(EXERCISE OBJECTIVE) In the listing below, find the line containing "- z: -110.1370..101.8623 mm" and the line containing "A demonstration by". Repeat exactly those two lines and every line between them, nothing more.

BEGIN

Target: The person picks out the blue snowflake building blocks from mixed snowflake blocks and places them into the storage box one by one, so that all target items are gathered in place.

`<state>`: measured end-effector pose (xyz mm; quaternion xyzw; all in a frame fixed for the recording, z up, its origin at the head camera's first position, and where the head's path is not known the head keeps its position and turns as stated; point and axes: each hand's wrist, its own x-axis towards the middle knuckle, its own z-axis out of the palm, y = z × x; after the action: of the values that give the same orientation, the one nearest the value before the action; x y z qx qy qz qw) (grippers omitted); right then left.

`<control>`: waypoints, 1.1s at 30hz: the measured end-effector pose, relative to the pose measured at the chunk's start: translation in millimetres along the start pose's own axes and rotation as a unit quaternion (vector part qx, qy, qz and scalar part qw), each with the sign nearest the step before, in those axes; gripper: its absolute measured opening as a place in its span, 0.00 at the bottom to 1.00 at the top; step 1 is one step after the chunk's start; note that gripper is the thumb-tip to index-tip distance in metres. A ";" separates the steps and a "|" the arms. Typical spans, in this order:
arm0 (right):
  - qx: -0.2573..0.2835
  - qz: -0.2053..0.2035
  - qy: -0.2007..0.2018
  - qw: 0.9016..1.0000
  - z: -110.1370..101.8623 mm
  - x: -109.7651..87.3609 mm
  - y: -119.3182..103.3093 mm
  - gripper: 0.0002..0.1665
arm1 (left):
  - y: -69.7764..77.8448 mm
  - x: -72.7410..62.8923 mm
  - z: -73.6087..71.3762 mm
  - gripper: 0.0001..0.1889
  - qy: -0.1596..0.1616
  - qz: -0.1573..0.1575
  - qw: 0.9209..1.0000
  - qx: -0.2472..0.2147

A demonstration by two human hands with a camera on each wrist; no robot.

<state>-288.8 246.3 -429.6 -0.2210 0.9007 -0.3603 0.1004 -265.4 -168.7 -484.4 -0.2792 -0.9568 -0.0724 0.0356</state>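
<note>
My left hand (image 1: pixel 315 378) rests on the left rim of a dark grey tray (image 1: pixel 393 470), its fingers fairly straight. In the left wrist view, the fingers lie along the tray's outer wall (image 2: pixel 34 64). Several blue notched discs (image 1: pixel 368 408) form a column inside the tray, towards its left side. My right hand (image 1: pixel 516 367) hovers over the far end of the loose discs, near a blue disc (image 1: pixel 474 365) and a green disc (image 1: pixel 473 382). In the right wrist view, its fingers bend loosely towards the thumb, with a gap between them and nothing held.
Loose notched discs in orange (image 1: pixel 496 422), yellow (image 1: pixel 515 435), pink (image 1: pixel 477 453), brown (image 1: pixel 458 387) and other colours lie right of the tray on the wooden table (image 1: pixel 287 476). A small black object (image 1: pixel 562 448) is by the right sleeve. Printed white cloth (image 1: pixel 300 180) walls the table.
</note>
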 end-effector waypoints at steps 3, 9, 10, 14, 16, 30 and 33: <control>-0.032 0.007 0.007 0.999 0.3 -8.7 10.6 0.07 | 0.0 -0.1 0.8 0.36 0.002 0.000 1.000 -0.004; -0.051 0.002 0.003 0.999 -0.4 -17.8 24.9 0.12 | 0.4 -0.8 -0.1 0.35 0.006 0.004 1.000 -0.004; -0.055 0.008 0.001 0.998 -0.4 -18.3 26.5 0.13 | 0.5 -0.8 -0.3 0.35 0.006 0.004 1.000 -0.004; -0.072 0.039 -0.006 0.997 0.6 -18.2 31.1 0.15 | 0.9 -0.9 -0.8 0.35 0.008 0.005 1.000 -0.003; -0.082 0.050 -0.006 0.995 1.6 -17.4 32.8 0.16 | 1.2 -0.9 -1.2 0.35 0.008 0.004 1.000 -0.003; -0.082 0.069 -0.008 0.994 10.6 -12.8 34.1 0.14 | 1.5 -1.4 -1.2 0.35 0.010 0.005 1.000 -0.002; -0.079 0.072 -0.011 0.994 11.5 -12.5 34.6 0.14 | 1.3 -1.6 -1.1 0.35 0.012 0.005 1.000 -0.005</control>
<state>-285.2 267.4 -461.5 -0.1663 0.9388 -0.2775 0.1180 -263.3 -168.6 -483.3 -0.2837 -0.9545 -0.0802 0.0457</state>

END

(FINISHED TASK)
  - z: -110.1370..101.8623 mm
  - x: -109.7651..87.3609 mm
  - y: -119.3182..103.3093 mm
  - gripper: 0.0002..0.1665
arm1 (left):
  - y: -69.7764..77.8448 mm
  - x: -72.7410..62.8923 mm
  - z: -73.6087..71.3762 mm
  - gripper: 0.0001..0.1889
  - qy: -0.1596..0.1616
  - qz: -0.1573..0.1575
  - qw: 0.9209..1.0000
  - qx: -0.2472..0.2147

A demonstration by two human hands with a camera on each wrist; no robot.

No more work remains on this exercise.